You can't project to a null hypersurface

This is tied to the fact that the "Lorentzian normal" vector field is in fact a tangent vector field.

In more details:

Start with a tangent vector field $T^\nu$ to the image of $\Sigma$ in your Lorentzian manifold. If you lower the index by the metric $g_{\mu\nu}$, what you get is no longer necessarily a "tangent one form". Therefore it no longer makes sense to "pull it back".

An explicit example is taking the null foliation of $\mathbb{R}^{1,1}$. Let $u$, $v$ be functions such that the Minkowski metric looks like $$2 \mathrm{d}u ~\mathrm{d}v$$ And consider the vector field $\partial_u$ which is null, and is tangent to the level sets of $v$. Its metric dual is $2 \mathrm{d}v$ which restricts to zero (as a one form) on the level sets.

You should think that the induced connection in the non-degenerate setting really is saying the following:

The metric gives a canonical (unique) splitting of $TM$ along $\Sigma$ into $T \Sigma$ and $N\Sigma$, the normal bundle. Then the connection on $M$ induces a connection on $\Sigma$ by keeping only the part that is in $T \Sigma$ and tossing out everything that is in $N\Sigma$.

In the case $\Sigma$ is null, there is no unique splitting! In fact, $N\Sigma$ by the metric definition is part of $T\Sigma$! What you are missing is indeed just the projection: if you fix any choice of a transversal distribution to $T\Sigma$ in $TM$, then you are done: by linear algebra you can decompose any vectorfield in $TM$ into a portion in $T\Sigma$ and a portion in the transversal distributions. In the nondegenerate case the transversal distribution is provided by the normal bundle. In the degenerate case you don't have anything. (Which is why computations always fix, first and foremost, a null frame: once you fix a frame then you have a preferred transversal vector field and the theory goes through. But the choice of null frame is non-unique, which is why you have the entire theory of the GHP calculus.)

To add a few more details:

If $\gamma$ is degenerate, then it is usually said that there is no unique induced connection on $Σ$, however the pullback of the covariant derivative on $M$ can be defined the same way as above, except all the latin indices will be covariant incides, because $\gamma^{ij}$ doesn't exist to raise indices.

That is strictly not true.
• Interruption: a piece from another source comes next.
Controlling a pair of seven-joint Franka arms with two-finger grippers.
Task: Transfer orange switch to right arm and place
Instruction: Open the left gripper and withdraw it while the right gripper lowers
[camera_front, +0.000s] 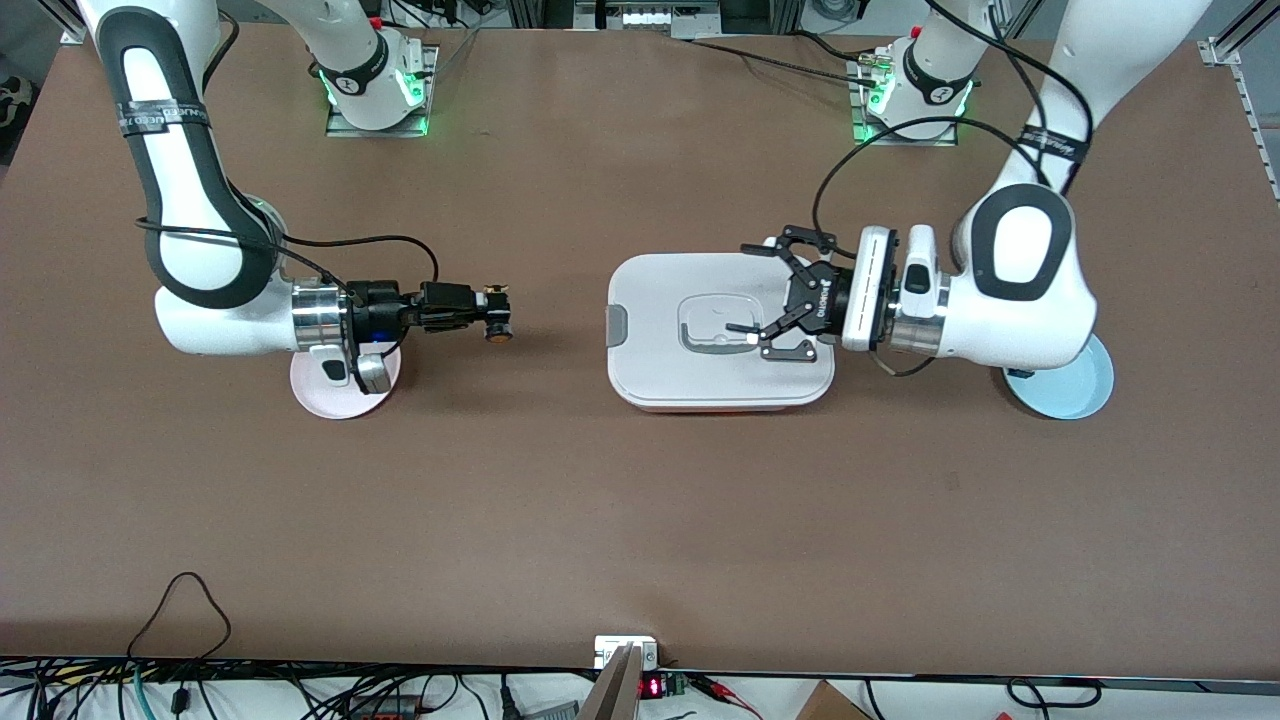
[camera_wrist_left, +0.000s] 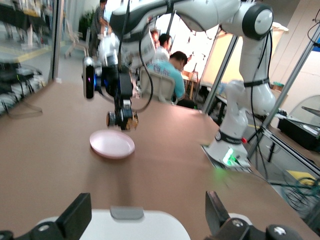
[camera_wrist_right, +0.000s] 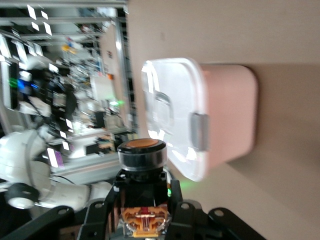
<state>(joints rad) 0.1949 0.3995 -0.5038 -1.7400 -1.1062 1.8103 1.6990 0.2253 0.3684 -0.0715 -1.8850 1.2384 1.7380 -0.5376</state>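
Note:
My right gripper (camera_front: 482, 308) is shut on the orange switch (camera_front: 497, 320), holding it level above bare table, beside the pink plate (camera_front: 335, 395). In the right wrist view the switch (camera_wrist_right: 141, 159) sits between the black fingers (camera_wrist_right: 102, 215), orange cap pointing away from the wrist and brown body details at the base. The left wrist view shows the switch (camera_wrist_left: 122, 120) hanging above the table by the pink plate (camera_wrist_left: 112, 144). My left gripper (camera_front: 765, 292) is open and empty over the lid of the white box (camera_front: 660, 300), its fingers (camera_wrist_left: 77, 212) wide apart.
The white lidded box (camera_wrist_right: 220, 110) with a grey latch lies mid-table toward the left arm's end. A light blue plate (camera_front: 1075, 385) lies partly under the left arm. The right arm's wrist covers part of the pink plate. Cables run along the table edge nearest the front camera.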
What you have defined is the the pull-back covariant derivative of the pullback of the cotangent bundle on $M$. This does not give you a covariant derivative on the cotangent bundle on $\Sigma$, since there is an ambiguity involved in how to "pushforward" $T^*\Sigma$ to $T^*M$.

Revisiting the example with the two dimensional Minkowski space above, the issue is that given a one form tangent to $\Sigma$ being a level set of $v$, you can write it as, in the coordinate $u$, some function $f(u) ~\mathrm{d}u$. But you do not know how to canonically associate to this one form a one form on $M$: for any function $g(u,v)$, the one form $f(u) ~\mathrm{d}u + g(u,v) ~\mathrm{d}v$ restricts to your given one form on $\Sigma$. So knowing how to differentiate on the pull back of the cotangent bundle doesn't help you do anything with objects in $T^*\Sigma$.

The same mistake cropped up in

So if we are given a tensor on $Σ$, we can express it in terms of greek indices (covariant latin indices can be made covariant greek indices the same way contravariant greeks can be made latin I detailed in the early part of my post)

Contravariant tensors on $\Sigma$ can be expressed in terms of "greek indices", but covariant tensors cannot, because of the ambiguity described above.